So, I took a look at this today. It's interesting work, but it looks
more like a research project than something we can commit to 9.5. As
far as I can see, this still computes the estimate the way we do
today, but then also computes the estimate using this new method.
The estimate computed the new way isn't stored anywhere, so this
doesn't really change behavior, except for printing out a WARNING
comparing the values produced by the two estimators.

I agree that this is not ready for 9.5 - it was meant as an experiment
(hence printing the estimate in a WARNING, to make it easier to compare
the value to the current estimator). Without that it'd be much more
complicated to compare the old/new estimates, but you're right this is
not suitable for commit.

With the warning it is very hard to correlate the discrepancy you do see with which column is causing it, as the warnings don't include table or column names (Assuming of course that you run it on a substantial database--if you just run it on a few toy cases then the warning works well).  

If we want to have an explicitly experimental patch which we want people with interesting real-world databases to report back on, what kind of patch would it have to be to encourage that to happen?  Or are we never going to get such feedback no matter how friendly we make it?  Another problem is that you really need to have the gold standard to compare them to, and getting that is expensive (which is why we resort to sampling in the first place).  I don't think there is much to be done on that front other than bite the bullet and just do it--perhaps only for the tables which have discrepancies.

Some of the regressions I've seen are at least partly a bug:

+   /* find the 'm' value minimizing the difference */
+   for (m = 1; m <= total_rows; m += step)
+   {
+       double q = k / (sample_rows * m);

sample_rows and m are both integers, and their product overflows vigorously.  A simple cast to double before the multiplication fixes the first example I produced.  The estimate goes from 137,177 to 1,108,076.  The reality is 1,062,223.

Perhaps m should be just be declared a double, as it is frequently used in double arithmetic.

 
Leaving that aside, at some point, you'll say, "OK, there may be some
regressions left but overall I believe this is going to be a win in
most cases". It's going to be really hard for anyone, no matter how
smart, to figure out through code review whether that is true. So
committing this figures to be extremely frightening. It's just not
going to be reasonably possible to know what percentage of users are
going to be more happy after this change and what percentage are
going to be less happy.

For every pair of estimators you can find cases where one of them is better than the other one. It's pretty much impossible to find an estimator that beats all other estimators on all possible inputs.

There's no way to make this an improvement for everyone - it will produce worse estimates in some cases, and we have to admit that. If we think this is unacceptable, we're effectively stuck with the current estimator forever.

Therefore, I think that:

1. This should be committed near the beginning of a release cycle,
not near the end.
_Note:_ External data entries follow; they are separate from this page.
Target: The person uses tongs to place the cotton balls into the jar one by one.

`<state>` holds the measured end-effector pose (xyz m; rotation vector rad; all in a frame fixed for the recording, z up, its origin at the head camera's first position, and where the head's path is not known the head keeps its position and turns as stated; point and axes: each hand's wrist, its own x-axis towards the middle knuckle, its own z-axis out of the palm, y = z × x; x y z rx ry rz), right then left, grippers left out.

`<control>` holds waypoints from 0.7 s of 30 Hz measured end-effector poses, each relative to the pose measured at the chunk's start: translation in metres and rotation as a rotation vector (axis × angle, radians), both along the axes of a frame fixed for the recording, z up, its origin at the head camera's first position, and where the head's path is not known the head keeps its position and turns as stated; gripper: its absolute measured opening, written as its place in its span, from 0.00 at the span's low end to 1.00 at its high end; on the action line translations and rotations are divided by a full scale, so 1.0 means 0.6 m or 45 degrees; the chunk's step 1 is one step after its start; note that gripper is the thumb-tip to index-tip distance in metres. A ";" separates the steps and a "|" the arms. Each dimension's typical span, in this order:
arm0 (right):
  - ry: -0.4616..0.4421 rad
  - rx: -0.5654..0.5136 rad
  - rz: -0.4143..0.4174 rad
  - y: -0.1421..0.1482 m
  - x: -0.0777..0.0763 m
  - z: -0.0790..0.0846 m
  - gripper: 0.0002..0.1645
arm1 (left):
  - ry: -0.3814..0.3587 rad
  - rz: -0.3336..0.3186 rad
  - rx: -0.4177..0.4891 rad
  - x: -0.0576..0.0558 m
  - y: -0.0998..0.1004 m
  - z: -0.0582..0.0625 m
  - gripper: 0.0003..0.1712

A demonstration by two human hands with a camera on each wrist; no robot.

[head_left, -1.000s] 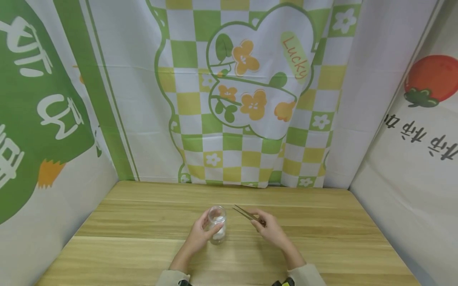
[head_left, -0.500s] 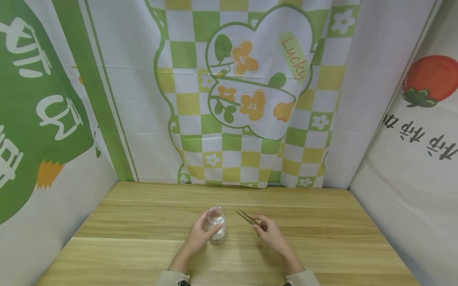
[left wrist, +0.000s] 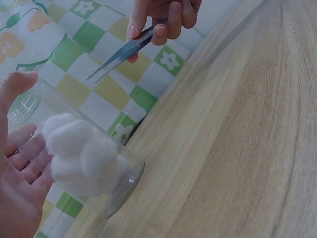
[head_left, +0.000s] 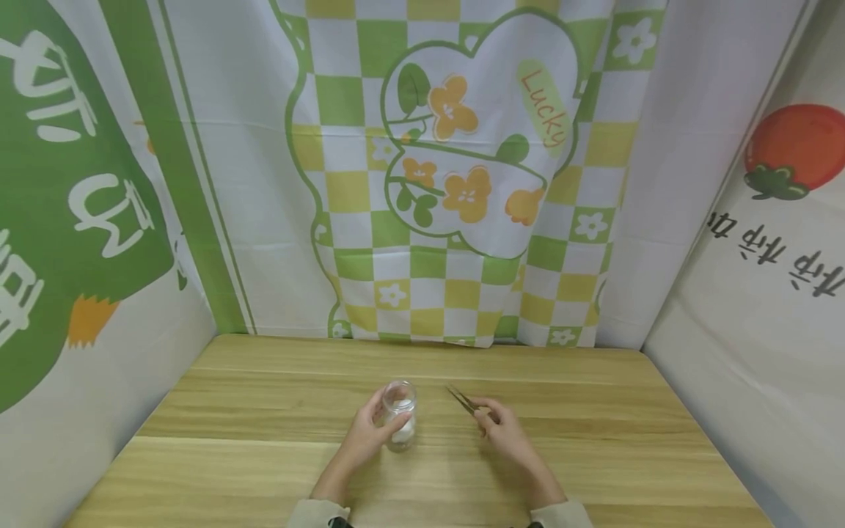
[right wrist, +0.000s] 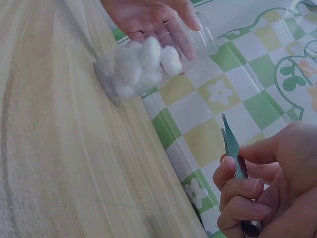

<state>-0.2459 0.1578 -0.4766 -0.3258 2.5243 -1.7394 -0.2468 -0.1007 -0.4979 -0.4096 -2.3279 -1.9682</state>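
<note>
A clear glass jar (head_left: pixel 400 419) with no lid stands upright on the wooden table. My left hand (head_left: pixel 371 431) grips it round the side, thumb in front. Several white cotton balls (left wrist: pixel 84 153) fill the lower part of the jar in the left wrist view. To the right of the jar, my right hand (head_left: pixel 507 434) holds metal tweezers (head_left: pixel 464 398) between thumb and fingers. Their tips point up and left, apart from the jar. In the right wrist view the tweezers (right wrist: pixel 232 148) have a small gap between the tips and nothing in it.
The wooden table (head_left: pixel 264 469) has a rounded back edge. Behind it hangs a checked green, yellow and white cloth (head_left: pixel 422 293). Printed curtains (head_left: pixel 739 352) close in the left and right sides.
My right hand with the tweezers has drawn a little to the right, away from the jar, and the tweezer tips have come closer together. The left hand and jar have stayed put.
</note>
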 end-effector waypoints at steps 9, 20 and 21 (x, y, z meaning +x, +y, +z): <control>-0.273 -0.226 0.068 0.015 0.003 0.012 0.26 | -0.013 -0.030 -0.010 0.000 -0.002 -0.001 0.33; -0.432 -0.442 0.196 0.028 0.000 0.007 0.36 | -0.008 0.009 -0.006 -0.001 0.001 -0.002 0.32; -0.441 -0.456 0.211 0.028 0.000 0.006 0.36 | -0.013 0.012 -0.003 -0.001 0.001 -0.002 0.32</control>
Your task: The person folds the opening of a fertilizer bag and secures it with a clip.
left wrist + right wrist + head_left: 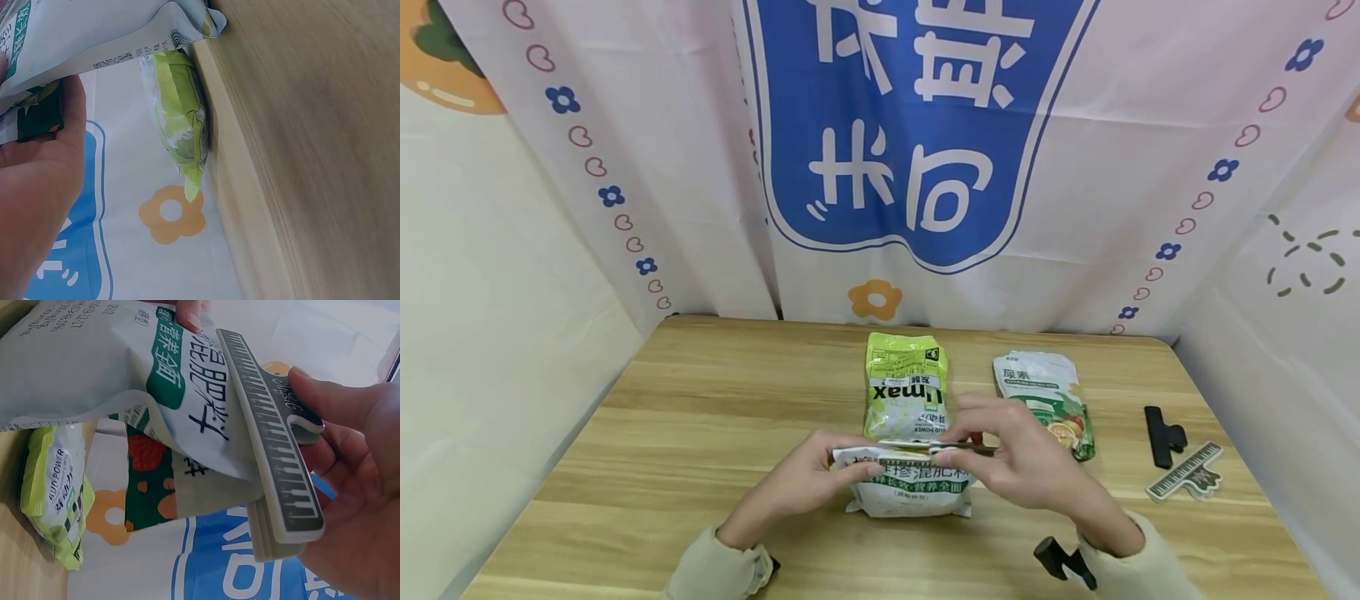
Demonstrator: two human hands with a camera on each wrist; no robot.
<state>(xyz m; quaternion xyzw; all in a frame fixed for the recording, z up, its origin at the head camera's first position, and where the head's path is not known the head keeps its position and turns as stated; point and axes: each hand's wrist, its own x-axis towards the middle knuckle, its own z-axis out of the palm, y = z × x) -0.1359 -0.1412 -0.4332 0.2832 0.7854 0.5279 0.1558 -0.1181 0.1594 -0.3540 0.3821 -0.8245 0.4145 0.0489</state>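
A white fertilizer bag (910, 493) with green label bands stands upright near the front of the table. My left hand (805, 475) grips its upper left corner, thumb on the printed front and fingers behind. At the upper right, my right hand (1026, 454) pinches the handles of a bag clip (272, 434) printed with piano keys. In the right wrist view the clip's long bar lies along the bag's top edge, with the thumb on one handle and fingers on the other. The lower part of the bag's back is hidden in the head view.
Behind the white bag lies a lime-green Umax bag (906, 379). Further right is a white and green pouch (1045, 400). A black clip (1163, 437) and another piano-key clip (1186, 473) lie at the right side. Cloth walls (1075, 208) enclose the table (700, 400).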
That way, if there are problem cases, we'll have a
year or so of developer test to shake them out.

It can't hurt, but how effective will it be?  Will developers know or care whether ndistinct happened to get better or worse while they are working on other things?  I would think that problems will be found by focused testing, or during beta, and probably not by accidental discovery during the development cycle.  It can't hurt, but I don't know how much it will help.

 
2. There should be a compatibility GUC to restore the old behavior.
The new behavior should be the default, because if we're not
confident that the new behavior will be better for most people, we
have no business installing it in the first place (plus few people
will try it). But just in case it turns out to suck for some people,
we should provide an escape hatch, at least for a few releases.

I think a "compatibility GUC" is a damn poor solution, IMNSHO.
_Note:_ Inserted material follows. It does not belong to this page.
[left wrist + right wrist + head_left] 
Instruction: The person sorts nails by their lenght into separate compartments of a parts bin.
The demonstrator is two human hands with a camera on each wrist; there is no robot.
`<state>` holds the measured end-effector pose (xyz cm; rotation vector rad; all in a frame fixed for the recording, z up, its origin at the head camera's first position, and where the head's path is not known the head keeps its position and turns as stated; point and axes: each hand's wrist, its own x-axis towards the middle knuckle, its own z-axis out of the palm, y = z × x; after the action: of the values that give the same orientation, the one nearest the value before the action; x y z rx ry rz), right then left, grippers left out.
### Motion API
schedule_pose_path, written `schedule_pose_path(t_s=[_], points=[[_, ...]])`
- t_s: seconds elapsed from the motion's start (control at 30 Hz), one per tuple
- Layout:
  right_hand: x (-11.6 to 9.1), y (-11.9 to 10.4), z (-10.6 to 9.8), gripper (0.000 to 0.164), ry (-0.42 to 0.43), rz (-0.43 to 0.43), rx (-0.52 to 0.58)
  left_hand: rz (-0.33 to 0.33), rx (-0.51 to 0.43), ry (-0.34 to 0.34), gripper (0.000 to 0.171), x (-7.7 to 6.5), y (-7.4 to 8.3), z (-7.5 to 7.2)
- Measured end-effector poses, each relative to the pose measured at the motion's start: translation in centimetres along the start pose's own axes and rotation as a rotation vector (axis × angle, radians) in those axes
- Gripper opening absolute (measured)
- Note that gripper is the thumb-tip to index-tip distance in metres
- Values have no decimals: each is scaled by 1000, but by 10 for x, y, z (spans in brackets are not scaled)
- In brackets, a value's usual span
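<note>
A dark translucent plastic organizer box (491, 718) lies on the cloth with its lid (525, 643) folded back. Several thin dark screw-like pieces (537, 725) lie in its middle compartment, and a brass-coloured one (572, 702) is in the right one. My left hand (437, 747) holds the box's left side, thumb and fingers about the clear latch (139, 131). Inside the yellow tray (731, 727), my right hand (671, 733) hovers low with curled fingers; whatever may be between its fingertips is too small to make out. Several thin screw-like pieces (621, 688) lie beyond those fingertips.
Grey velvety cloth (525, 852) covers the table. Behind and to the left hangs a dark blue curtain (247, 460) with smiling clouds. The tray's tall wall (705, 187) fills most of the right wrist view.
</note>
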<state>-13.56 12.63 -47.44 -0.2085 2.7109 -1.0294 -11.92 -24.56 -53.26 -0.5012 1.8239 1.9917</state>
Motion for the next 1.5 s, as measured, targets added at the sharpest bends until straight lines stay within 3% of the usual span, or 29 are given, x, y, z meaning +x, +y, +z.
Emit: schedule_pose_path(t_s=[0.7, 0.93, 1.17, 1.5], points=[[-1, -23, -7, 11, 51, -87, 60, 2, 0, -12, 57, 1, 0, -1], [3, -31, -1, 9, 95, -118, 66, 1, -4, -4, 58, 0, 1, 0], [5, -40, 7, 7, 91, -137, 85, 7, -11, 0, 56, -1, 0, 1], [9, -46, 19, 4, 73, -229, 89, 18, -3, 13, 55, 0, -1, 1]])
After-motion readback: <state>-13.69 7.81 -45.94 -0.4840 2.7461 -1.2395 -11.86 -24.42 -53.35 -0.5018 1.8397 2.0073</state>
For example, GUCs are database-wide, but I do expect the estimator to perform worse only on a few data sets / columns. So making this a column-level settings would be more appropriate, I think.
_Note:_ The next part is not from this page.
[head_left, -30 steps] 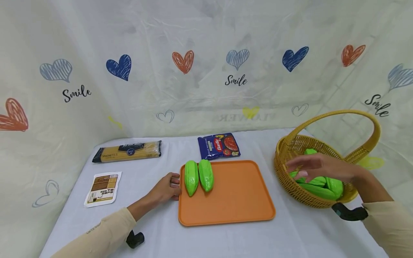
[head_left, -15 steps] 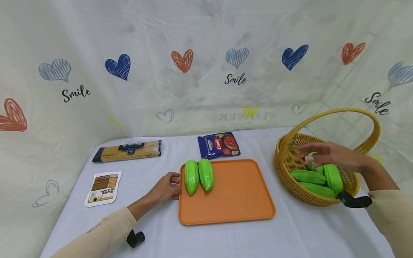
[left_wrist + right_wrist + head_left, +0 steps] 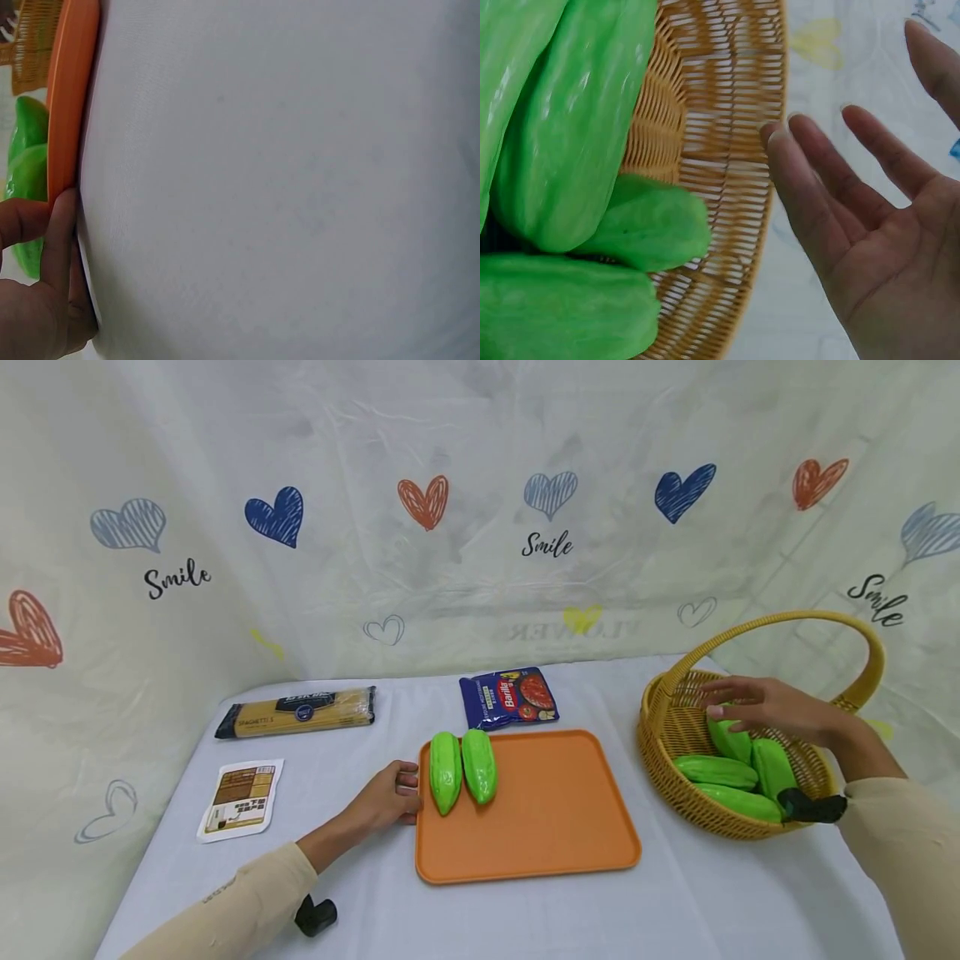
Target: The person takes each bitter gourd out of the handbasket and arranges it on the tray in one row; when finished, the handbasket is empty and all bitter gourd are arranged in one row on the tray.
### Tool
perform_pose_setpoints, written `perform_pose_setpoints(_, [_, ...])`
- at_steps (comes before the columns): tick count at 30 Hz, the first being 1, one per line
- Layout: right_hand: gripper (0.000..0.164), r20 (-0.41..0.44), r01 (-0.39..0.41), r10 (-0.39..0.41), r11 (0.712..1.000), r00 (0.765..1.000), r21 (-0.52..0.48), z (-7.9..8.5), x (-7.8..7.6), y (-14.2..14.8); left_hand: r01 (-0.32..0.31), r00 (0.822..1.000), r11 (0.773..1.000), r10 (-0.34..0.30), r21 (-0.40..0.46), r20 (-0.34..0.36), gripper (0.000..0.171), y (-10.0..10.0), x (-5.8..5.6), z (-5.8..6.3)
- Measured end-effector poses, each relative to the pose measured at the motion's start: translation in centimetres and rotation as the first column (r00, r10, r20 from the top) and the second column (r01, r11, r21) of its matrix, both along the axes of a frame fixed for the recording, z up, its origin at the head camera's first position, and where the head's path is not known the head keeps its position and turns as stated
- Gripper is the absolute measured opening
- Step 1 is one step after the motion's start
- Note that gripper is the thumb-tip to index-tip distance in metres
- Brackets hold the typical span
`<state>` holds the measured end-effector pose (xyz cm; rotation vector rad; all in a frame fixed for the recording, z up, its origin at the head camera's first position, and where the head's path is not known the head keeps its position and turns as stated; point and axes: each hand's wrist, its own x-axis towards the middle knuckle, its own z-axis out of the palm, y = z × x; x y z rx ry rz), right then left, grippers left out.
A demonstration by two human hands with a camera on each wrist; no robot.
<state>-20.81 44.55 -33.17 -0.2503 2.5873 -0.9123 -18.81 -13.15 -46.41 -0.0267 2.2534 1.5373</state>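
My left hand [image 3: 384,797] pinches the left rim of an orange tray [image 3: 555,810], thumb on one side and fingers on the other in the left wrist view. Two glossy green ridged gourds, a left one [image 3: 446,774] and a right one [image 3: 479,767], lie side by side on the tray. Over the wicker basket [image 3: 671,797] at the right is my right hand [image 3: 783,706], fingers spread and holding nothing. Several more green gourds [image 3: 716,770] fill the basket's bottom; my hand partly covers one. The right wrist view shows my fingers apart from the gourds [image 3: 570,135].
A spaghetti pack [image 3: 303,712] lies at the back left, with a white and brown packet [image 3: 241,799] nearer. Behind the tray is a blue Barilla pouch [image 3: 510,698]. The basket's tall handle [image 3: 787,617] arches over it. A patterned curtain hangs behind the table.
My right hand has moved back and slightly right over the basket, uncovering more of the gourds. The left hand and the tray have stayed in place.
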Motion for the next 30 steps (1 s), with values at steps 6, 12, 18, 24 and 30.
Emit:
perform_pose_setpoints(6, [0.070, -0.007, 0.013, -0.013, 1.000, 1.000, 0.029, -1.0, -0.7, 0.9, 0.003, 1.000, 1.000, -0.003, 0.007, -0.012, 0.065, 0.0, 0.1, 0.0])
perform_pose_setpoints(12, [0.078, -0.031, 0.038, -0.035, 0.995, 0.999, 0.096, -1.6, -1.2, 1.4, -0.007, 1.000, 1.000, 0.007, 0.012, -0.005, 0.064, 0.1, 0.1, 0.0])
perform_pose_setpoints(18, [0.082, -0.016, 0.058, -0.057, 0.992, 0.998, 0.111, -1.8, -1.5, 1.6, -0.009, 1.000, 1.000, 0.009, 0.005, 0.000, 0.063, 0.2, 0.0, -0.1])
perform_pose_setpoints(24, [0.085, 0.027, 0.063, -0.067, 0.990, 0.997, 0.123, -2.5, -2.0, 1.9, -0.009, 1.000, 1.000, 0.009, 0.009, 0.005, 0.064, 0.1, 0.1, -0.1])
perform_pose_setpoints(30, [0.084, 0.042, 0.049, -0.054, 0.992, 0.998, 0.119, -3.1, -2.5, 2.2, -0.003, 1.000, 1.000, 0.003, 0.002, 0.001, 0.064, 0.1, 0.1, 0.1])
But it might work during the development cycle, as it would make comparing the estimators possible (just run the tests with the GUC set differently). Assuming we'll re-evaluate it at the end, and remove the GUC if possible.

I agree with the "experimental GUC".  That way if hackers do happen to see something suspicious, they can just turn it off and see what difference it makes.  If they have to reverse out a patch from 6 months ago in an area of the code they aren't particularly interested in and then recompile their code and then juggle two different sets of binaries, they will likely just shrug it off without investigation.

Cheers,

Jeff

Re: PATCH: adaptive ndistinct estimator v4

From
Robert Haas
Date:
On Wed, May 13, 2015 at 5:07 PM, Jeff Janes <jeff.janes@gmail.com> wrote:
> With the warning it is very hard to correlate the discrepancy you do see
> with which column is causing it, as the warnings don't include table or
> column names (Assuming of course that you run it on a substantial
> database--if you just run it on a few toy cases then the warning works
> well).

Presumably the warning is going to go away before we actually commit this thing.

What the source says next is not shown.